At least it’s simple. Two cans, butter, and flour.
Remember the roux failure of Chicken Hallite? We’re using a frying pan.
And this roux is working.
It actually could have been a little bit hotter, I think, because it took a bit of time to really thicken after I added the milk; I’ve made some sauces in the past that tightened up right away. That reluctance to thicken led me to avoid adding the additional water the recipe called for (equal to the volume of evaporated milk) — I didn’t think the sauce would be able to handle it.
Whether it’s the frying pan or the lack of extra liquid, it did get nice and thick.
We’ve got the “creamy,” so let’s get crazy and toss some tuna in there. Whee!
Finally, we browned some noodles. Having no idea what this would entail, exactly, we just fried the cooked pasta in some butter. It got kinda brown I guess?
And with some sliced olives on top, we’re ready to eat.

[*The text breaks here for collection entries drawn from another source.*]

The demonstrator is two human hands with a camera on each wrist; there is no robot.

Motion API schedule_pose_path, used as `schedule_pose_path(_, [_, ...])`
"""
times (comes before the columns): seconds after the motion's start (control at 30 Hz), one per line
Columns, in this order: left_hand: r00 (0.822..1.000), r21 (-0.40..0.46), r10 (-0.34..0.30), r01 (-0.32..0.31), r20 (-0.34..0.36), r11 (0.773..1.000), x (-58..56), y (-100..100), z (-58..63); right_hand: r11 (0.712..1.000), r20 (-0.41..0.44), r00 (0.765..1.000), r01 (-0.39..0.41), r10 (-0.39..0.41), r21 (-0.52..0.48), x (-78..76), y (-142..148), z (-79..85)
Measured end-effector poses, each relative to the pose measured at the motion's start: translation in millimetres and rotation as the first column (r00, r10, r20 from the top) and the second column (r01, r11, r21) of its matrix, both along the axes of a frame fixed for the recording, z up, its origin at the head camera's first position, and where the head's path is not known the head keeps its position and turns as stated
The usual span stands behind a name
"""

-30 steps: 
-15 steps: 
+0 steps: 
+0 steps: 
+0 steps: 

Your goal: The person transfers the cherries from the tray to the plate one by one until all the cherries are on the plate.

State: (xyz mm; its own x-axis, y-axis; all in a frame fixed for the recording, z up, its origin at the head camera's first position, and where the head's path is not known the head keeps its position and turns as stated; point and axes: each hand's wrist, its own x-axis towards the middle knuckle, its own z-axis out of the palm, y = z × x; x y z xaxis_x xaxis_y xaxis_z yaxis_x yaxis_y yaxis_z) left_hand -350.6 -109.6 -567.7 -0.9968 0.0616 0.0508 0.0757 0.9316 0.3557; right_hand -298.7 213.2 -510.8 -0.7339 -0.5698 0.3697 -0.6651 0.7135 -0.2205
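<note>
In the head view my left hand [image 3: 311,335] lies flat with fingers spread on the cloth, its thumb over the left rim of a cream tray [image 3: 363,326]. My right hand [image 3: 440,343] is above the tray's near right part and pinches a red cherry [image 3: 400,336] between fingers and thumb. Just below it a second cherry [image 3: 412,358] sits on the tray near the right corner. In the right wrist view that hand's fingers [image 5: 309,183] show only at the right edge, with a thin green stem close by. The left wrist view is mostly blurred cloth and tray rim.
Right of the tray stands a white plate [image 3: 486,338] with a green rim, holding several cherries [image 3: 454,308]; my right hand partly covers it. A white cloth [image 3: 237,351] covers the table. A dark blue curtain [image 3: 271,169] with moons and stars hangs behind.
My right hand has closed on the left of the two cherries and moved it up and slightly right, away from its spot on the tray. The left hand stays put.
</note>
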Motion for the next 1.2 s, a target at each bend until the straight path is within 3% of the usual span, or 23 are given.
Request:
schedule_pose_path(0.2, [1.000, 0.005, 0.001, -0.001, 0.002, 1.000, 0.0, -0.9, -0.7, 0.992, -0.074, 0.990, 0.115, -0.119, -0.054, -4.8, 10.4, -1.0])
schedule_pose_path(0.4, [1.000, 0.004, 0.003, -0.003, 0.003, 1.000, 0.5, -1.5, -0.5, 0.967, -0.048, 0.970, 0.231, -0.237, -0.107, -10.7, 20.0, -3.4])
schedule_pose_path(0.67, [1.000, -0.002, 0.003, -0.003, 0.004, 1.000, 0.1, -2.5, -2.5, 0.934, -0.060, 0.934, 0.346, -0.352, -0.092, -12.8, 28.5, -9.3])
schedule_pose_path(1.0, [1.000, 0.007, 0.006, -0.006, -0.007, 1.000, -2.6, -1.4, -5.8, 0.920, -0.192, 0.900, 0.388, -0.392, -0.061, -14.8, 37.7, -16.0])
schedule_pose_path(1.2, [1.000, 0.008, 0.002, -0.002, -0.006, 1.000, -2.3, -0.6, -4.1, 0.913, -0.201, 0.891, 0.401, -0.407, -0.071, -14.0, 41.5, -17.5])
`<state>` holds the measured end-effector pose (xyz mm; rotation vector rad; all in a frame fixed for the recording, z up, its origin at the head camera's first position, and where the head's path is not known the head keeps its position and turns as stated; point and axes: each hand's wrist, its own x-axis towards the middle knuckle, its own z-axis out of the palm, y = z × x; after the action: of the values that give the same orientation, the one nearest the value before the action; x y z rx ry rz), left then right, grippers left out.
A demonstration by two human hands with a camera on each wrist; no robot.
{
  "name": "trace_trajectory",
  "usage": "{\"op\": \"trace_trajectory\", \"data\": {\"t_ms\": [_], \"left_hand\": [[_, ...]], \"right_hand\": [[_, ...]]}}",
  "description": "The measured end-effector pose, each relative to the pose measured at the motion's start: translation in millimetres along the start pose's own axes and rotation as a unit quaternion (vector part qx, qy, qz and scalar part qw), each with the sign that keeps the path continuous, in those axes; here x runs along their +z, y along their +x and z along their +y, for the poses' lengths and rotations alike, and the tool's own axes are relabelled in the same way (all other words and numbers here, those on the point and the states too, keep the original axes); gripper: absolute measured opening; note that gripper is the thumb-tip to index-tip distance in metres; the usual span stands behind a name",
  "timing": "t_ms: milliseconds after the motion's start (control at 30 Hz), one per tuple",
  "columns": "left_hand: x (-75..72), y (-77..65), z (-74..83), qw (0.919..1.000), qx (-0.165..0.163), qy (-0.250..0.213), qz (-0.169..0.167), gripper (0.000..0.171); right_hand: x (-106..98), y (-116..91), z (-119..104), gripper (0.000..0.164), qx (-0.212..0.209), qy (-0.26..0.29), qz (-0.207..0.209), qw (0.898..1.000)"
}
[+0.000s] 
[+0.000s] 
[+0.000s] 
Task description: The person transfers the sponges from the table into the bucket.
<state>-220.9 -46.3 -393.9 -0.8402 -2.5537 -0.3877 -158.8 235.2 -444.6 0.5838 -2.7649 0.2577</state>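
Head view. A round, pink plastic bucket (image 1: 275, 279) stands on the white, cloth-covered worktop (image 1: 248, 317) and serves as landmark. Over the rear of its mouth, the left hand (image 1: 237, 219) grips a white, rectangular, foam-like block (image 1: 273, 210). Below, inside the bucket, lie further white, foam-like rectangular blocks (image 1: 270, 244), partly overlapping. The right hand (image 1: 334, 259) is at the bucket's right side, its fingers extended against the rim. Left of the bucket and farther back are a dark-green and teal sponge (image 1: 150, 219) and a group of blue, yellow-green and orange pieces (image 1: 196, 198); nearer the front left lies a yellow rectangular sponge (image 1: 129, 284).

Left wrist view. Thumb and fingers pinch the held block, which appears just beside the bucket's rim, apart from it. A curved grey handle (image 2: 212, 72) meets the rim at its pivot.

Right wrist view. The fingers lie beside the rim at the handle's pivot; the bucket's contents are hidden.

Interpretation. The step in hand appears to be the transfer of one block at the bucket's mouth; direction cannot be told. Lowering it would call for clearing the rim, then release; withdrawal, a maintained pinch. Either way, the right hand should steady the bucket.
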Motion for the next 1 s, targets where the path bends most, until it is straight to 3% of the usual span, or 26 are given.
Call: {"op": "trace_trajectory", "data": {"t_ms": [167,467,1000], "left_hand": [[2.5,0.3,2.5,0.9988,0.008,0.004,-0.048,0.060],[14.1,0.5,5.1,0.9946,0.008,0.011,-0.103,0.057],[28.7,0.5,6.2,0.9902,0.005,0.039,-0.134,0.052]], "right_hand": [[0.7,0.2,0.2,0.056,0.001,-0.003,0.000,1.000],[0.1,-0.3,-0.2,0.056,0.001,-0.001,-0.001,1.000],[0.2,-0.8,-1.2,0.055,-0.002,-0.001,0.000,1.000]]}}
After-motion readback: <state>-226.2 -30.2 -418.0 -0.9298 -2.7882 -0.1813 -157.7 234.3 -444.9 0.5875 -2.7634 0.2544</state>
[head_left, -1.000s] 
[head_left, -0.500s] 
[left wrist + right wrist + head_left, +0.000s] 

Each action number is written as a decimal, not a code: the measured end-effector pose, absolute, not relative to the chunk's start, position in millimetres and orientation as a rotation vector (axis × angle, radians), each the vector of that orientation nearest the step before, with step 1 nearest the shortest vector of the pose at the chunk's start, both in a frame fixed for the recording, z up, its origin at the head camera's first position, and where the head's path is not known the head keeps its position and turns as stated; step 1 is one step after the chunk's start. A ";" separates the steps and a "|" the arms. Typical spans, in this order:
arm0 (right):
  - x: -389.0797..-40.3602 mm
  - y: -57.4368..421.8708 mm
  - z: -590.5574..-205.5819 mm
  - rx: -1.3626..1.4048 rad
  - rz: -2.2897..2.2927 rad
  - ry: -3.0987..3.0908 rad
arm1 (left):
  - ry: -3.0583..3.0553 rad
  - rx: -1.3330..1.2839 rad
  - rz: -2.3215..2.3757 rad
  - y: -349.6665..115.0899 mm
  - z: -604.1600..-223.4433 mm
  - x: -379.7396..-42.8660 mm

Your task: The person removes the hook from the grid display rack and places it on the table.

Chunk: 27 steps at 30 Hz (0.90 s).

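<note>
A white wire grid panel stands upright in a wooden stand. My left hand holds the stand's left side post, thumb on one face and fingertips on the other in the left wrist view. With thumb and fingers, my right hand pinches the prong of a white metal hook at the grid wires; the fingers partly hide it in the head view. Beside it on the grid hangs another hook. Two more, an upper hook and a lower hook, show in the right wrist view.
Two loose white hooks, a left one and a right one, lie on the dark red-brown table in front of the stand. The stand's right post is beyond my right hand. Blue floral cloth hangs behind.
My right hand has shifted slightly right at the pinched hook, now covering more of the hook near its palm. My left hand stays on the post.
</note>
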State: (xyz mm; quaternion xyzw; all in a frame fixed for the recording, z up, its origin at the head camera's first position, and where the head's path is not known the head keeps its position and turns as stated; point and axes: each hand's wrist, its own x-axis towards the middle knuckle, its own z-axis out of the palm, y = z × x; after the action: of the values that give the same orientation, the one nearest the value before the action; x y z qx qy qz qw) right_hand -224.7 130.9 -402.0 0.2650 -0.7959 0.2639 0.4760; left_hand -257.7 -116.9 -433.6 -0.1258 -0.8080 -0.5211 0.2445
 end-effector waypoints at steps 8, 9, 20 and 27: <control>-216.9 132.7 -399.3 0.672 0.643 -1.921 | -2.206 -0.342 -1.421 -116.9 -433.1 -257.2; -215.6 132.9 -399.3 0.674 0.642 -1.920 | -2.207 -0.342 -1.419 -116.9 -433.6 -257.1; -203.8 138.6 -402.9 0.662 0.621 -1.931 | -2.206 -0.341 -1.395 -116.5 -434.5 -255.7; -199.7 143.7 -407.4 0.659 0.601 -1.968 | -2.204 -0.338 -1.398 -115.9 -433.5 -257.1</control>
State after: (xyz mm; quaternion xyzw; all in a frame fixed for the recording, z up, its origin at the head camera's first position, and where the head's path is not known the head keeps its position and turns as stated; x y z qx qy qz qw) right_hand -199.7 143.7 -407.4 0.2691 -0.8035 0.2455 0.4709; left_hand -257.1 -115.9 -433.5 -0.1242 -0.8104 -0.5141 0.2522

I liked this. The main reason I did like it, of course, was because I added more salt and some dill (after tasting the recipe-generated version and going “ghack, that is bland”), which the recipe didn’t call for. AND, I added only half as much liquid (no extra water). So, even though I started this paragraph intending to proclaim how delicious creamed tuna is, I’m starting to realize that it isn’t Carnation’s fault that this was delicious. I had to tweak it twice, which is a lot for such a simple recipe. I guess it’s an ambivalent result: I make delicious Creamed Tuna, but Carnation makes “meh” Creamed Tuna… at least it was “Quick’n Easy,” though!
(PS: the olives were better than just decoration, they added a nice zing to the dish and complemented the creamed fish well! Don’t leave ’em out!)
I got this from Hey, My Mom Used To Make That, and even though my mom couldn’t have successfully made a roux, she would have loved this dish. TUNA, y’all.